:: Your goal ::
When writing out the entries below, keep only the lines from the line with "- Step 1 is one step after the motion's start" to the line with "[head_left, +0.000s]", both included, exactly as they are, and leave the pictures aside.
----- Provided entries
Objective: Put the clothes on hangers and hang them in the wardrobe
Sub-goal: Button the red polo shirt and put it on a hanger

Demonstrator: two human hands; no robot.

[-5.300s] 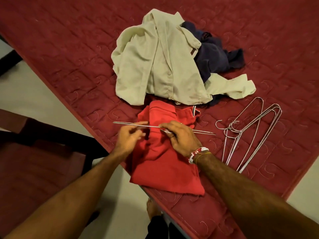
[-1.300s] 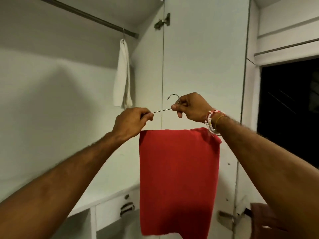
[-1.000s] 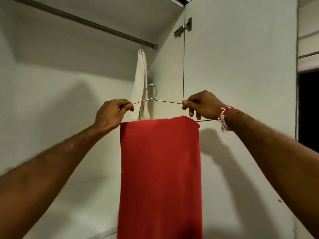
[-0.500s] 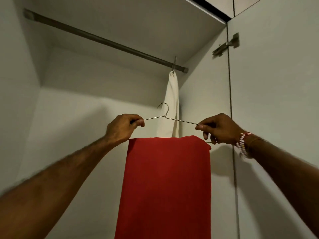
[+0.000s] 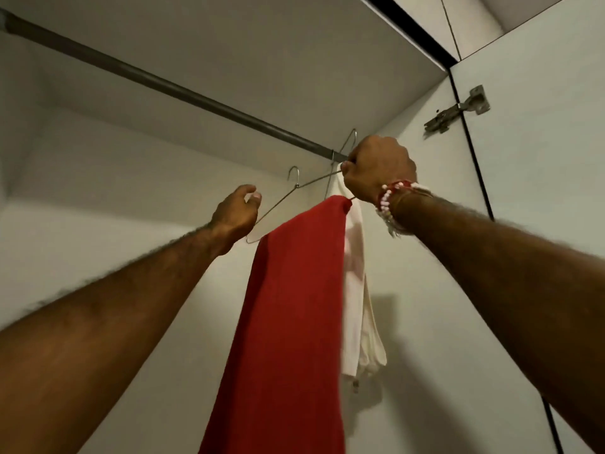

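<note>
A red garment (image 5: 291, 322) is draped over the bar of a wire hanger (image 5: 304, 184), which tilts up to the right. Its hook (image 5: 294, 173) hangs free below the dark wardrobe rail (image 5: 196, 96), not on it. My right hand (image 5: 376, 168) grips the hanger's right end, close under the rail's right end. My left hand (image 5: 235, 211) is loosely curled just left of the hanger's sloping wire and seems to hold nothing. A cream garment (image 5: 360, 306) hangs on its own hanger from the rail, right behind the red one.
The wardrobe's white top panel (image 5: 294, 44) sits just above the rail. The side wall and open door with a metal hinge (image 5: 458, 109) stand at the right. The rail is bare to the left of the cream garment.
Both hands have raised the hanger toward the rail and tilted it up to the right. My left hand has come off the hanger's left end. The view has tipped further up.
</note>
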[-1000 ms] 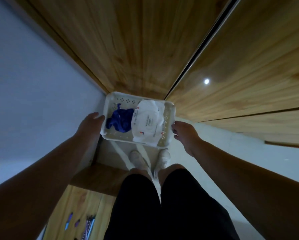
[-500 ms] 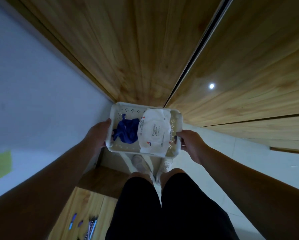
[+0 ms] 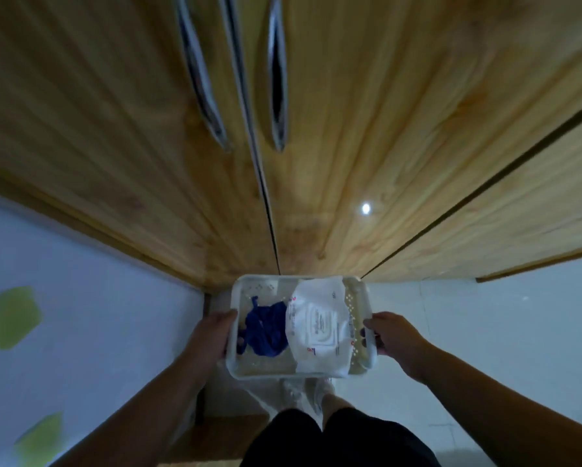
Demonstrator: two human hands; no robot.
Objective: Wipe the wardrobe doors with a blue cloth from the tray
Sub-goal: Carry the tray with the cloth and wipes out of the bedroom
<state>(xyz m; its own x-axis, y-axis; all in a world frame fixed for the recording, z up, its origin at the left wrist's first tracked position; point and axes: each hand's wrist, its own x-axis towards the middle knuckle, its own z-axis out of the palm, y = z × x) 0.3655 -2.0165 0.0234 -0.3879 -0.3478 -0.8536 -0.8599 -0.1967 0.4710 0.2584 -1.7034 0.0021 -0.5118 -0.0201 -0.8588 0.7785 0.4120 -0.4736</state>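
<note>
While gripped at both short ends, one white tray [image 3: 362,299] between left hand [image 3: 212,335] and right hand [image 3: 395,338], each grip pinching its rim; inside, one blue cloth [image 3: 266,333] nearer the left grip, one white packet [image 3: 316,326], print unreadable; two door handles [image 3: 278,79] above.

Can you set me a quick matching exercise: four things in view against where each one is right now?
Things:
1. blue cloth
2. white packet
3. left hand
4. right hand

Places:
A. gripping the tray's right end
B. left half of the tray
C. gripping the tray's left end
D. right half of the tray

Pairs: 1-B, 2-D, 3-C, 4-A
</note>
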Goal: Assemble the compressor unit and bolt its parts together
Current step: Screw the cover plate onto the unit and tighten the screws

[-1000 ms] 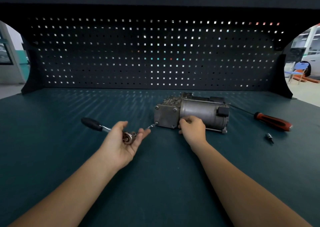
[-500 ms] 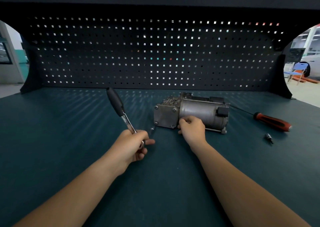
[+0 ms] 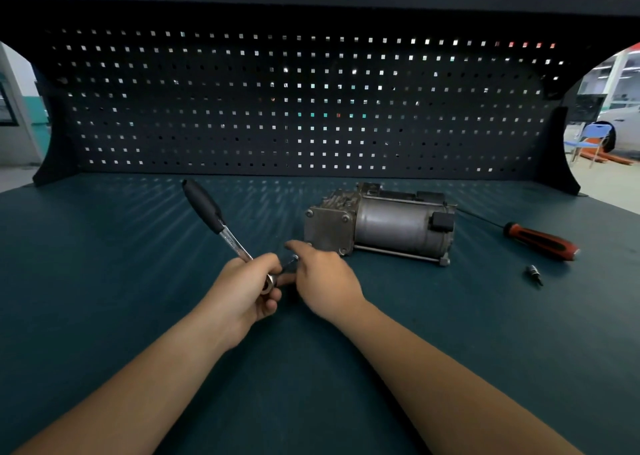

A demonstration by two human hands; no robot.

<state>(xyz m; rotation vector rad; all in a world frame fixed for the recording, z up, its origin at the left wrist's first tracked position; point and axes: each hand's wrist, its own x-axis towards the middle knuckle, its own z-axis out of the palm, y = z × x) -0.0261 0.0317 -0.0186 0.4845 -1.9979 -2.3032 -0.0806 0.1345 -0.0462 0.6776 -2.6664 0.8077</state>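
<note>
The compressor unit [image 3: 379, 227] lies on its side on the green bench top [image 3: 104, 281], right of centre and toward the far half, its square end plate [image 3: 328, 228] facing left with bolt heads at the corners. It looks like cast metal around a steel cylinder, so I judge it heavy, rigid and unlikely to slide unless pushed hard; the smooth barrel would be slick to grip, and the ribbed block behind the plate or the long tie rods along the near side give surer purchase. The left hand [image 3: 247, 290] is clenched around the head end of a ratchet wrench [image 3: 221, 227], whose black handle points up and away to the far left. The right hand [image 3: 323, 278] is off the unit, just near-left of the plate, with fingers reaching at the bit [image 3: 290, 263] on the ratchet head; blur hides whether it pinches anything. A red-handled screwdriver [image 3: 540, 241] and a small loose socket bit [image 3: 533, 273] lie well right
</note>
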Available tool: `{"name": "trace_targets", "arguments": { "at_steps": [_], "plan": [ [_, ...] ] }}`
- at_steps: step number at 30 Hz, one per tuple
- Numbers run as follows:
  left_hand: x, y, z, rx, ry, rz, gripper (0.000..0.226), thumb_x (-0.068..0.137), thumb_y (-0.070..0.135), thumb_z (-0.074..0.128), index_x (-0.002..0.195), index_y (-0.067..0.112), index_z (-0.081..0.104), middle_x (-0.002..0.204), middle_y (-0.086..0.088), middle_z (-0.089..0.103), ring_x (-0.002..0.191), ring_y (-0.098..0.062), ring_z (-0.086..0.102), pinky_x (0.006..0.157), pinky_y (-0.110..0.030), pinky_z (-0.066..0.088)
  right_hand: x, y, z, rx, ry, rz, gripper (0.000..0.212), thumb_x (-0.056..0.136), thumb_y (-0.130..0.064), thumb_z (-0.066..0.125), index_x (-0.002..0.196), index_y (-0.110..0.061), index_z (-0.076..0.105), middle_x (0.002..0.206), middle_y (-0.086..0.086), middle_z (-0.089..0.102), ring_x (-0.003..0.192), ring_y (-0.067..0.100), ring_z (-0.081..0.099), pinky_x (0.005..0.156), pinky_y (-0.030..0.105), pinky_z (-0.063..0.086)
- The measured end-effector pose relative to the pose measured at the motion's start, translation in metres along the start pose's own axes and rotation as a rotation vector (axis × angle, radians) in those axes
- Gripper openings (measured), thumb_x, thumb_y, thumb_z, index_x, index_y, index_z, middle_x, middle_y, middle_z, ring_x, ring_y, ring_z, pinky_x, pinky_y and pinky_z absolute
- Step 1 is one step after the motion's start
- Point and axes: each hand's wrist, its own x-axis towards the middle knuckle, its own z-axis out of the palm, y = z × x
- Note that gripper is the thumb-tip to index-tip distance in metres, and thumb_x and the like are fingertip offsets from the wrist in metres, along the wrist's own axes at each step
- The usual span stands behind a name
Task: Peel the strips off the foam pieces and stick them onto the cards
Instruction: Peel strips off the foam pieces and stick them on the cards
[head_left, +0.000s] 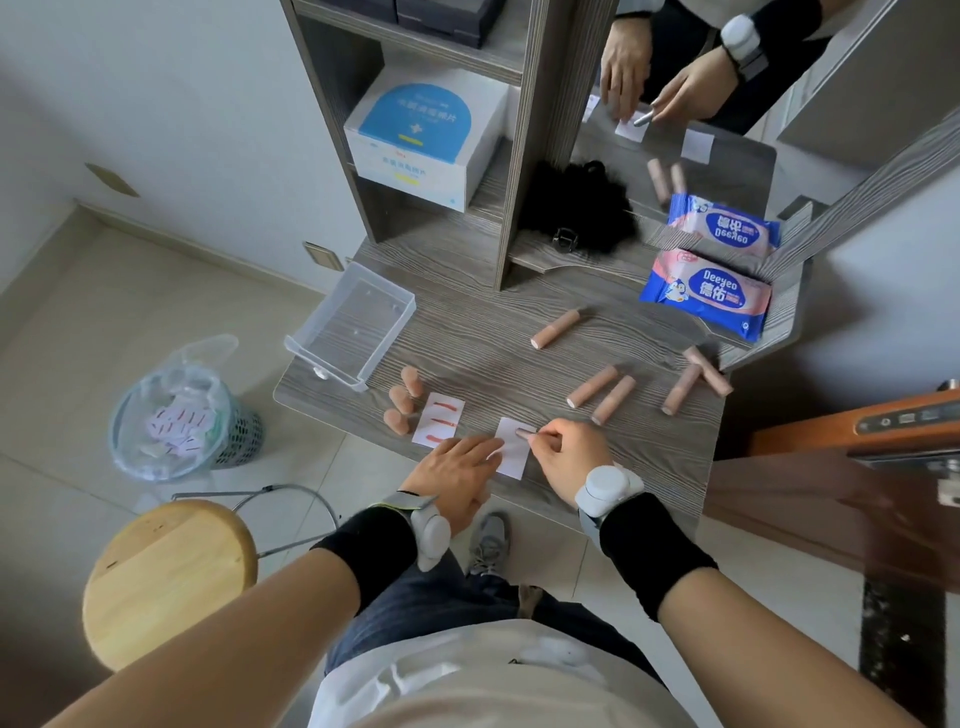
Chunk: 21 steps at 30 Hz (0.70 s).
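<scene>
left hand (457, 462) flat, pinning the card (513, 461); right hand (563, 451) pinches a strip (521, 431) at the card's 12 o'clock end; best pressed down straight.

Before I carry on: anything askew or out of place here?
The clear box sits skewed at the desk's left edge, one corner seemingly overhanging. Two foam pieces touch at an angle near the right edge.

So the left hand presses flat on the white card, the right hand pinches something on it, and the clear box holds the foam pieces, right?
Only the last part is wrong. In the head view the clear box is empty; the foam pieces lie loose on the desk. The left hand does press flat on the white card, and the right hand pinches something on it.
</scene>
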Motion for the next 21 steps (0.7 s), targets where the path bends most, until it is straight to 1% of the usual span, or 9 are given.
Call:
{"name": "trace_targets", "arguments": {
  "at_steps": [5,8,11,16,21],
  "plan": [
    [-0.001,-0.001,-0.005,-0.019,-0.005,-0.006,0.054,0.094,0.027,0.050,0.146,0.019,0.041,0.162,0.003,0.024,0.150,-0.018,0.018,0.118,-0.039,0.020,0.007,-0.010,0.004,-0.083,-0.012,-0.020,0.026,0.091,-0.032,0.062,0.085,-0.007,0.067,0.072,0.000,0.064,0.067,0.019,0.054,0.059,0.028,0.036],
    [-0.002,-0.001,-0.006,-0.028,-0.003,-0.004,0.052,0.093,0.026,0.049,0.144,0.019,0.042,0.162,0.003,0.024,0.149,-0.018,0.018,0.118,-0.039,0.022,0.012,-0.015,0.006,-0.097,-0.039,-0.010,0.026,0.092,-0.033,0.061,0.086,-0.008,0.066,0.076,0.000,0.065,0.072,0.021,0.058,0.063,0.030,0.043],
    [-0.002,-0.001,-0.008,-0.028,-0.002,-0.005,0.052,0.094,0.026,0.049,0.145,0.019,0.042,0.162,0.003,0.024,0.150,-0.018,0.018,0.118,-0.039,0.022,0.016,-0.017,0.006,-0.113,-0.068,0.013,0.026,0.092,-0.033,0.061,0.088,-0.008,0.066,0.078,0.000,0.066,0.076,0.023,0.063,0.069,0.034,0.051],
    [-0.002,0.001,-0.009,-0.021,-0.008,-0.012,0.052,0.095,0.028,0.047,0.145,0.019,0.040,0.163,0.003,0.022,0.150,-0.018,0.016,0.118,-0.040,0.021,0.017,-0.019,0.007,-0.139,-0.086,0.024,0.024,0.092,-0.032,0.060,0.086,-0.009,0.066,0.078,0.003,0.068,0.076,0.025,0.064,0.069,0.036,0.052],
    [-0.003,0.002,-0.009,-0.020,-0.014,-0.019,0.051,0.095,0.029,0.047,0.145,0.019,0.040,0.162,0.003,0.022,0.150,-0.018,0.016,0.116,-0.041,0.022,0.019,-0.017,0.008,-0.196,-0.089,0.018,0.022,0.091,-0.027,0.058,0.087,-0.007,0.067,0.083,0.010,0.071,0.077,0.028,0.064,0.071,0.038,0.053]
  ]
}}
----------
:: Result for this task ::
- Step 1 is one step after the motion's start
- Point and axes: each hand's wrist, its own x-axis towards the middle knuckle, its own z-axis out of the palm, y = z × x
- Note that gripper is the thumb-tip to index-tip distance in metres, and thumb_x and the like are fingertip offsets from the wrist in metres, along the wrist's own axes at each step
- The usual span stands behind a name
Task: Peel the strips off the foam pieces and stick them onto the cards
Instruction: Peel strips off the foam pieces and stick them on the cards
[head_left, +0.000s] 

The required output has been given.